A museum whose collection took billions of dollars to produce but which has relatively few visitors is tucked within the aerospace-industrial sprawl that surrounds Baltimore-Washington International Thurgood Marshall Airport.

The museum isn't filled with Monets or Picassos but rather an extraordinary array of electronic equipment ranging from massive antennas that squat on the grass outside to rows of black boxes that line the interior aisles.

It's the Historical Electronics Museum, and it's jammed with mostly military radios, radar, sonar, sensors and other electronic devices, many of which were invented by scientists and engineers who worked in the nearby facilities of defense contractors.

Last week, the museum unveiled a new exhibit, a mural-sized image of the Great Orion Nebula pieced together from 104 images taken by the Hubble Space Telescope. The mural is in the museum because technology once used by the National Aeronautics and Space Administration is lodged there.

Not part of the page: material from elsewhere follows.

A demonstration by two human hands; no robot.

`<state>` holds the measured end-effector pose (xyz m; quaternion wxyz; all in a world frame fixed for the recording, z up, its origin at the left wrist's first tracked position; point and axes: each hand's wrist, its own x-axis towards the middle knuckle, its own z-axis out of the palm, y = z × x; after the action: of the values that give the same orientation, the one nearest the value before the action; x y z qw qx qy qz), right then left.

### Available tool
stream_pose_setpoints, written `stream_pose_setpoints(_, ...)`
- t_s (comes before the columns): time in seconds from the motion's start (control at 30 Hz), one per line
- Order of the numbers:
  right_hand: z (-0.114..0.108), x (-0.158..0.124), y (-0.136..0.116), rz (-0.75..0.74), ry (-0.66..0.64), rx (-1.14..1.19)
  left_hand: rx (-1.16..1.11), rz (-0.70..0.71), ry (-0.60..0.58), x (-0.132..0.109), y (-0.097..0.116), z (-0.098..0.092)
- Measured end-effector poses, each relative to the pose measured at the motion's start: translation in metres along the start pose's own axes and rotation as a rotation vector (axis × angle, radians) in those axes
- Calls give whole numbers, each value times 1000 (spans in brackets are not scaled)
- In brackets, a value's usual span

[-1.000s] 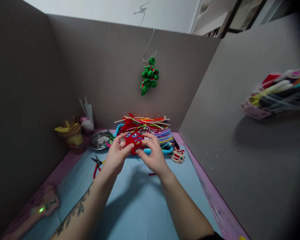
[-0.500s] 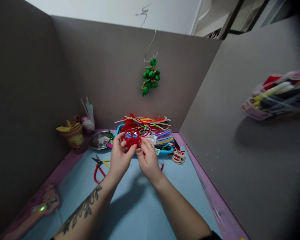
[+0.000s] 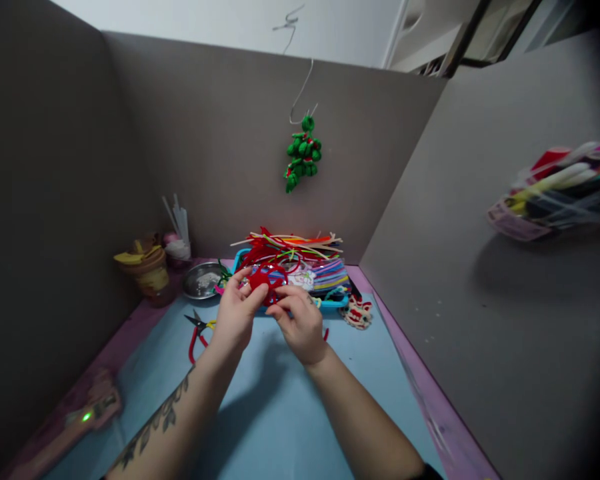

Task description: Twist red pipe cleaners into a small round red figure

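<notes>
Over the front of the craft tray, my left hand pinches a red pipe-cleaner piece between thumb and fingers. The piece looks fuzzy, with a filled middle and open loops around it. My right hand has its thumb and fingers closed at the lower right edge of the same piece. Part of the piece is covered by my fingers. Behind it, the blue tray holds red, orange, purple and other coloured pipe cleaners.
Red-handled cutters lie left of my left wrist, beside a metal dish with small white bits. A glue gun with a green light sits front left. A beige-and-red figure lies right of the tray. A green ornament hangs behind.
The red piece has turned between my hands, and its loops now face up and right. My right hand has shifted its pinch to the lower right edge; my left hand moved slightly left.
</notes>
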<state>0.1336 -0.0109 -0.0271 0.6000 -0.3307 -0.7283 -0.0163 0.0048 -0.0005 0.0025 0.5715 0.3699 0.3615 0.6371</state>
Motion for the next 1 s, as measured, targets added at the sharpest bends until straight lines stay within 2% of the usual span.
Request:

The museum houses an old Doppler radar used in an early missile designed to attack flights of Soviet bombers; a variety of satellite sensors used by the National Security Agency; and a camera and other equipment that flew aboard early NASA space capsules.

An estimated 18,000 visitors toured the museum last year, about a third of them high school and college students. The 22,000-square-foot building housing the collection is provided by Northrop Grumman Electronic Systems, successor to Westinghouse Defense and Electronics Systems Center, which started the collection in 1973.

The museum is run by a non-profit corporation with a board that includes representatives from the Johns Hopkins University Applied Physics Laboratory, the Carnegie Institute and the University of Maryland, Baltimore County, in addition to a number of corporations that specialize in defense electronics.

The museum benefits greatly from grants and donations from various agencies and engineering societies, according to Michael A. Simons, its director.

The museum, which doubled in size in 1999, includes a new events and meeting space and a half-acre of outdoor exhibit space. Educational programming is being developed, including Young Engineers and Scientists Seminars and an annual Robot Festival.

The Historical Electronics Museum is at 1745 W. Nursery Road, Linthicum, and is open daily from 9 a.m. to 3 p.m. Information: 410-765-0230.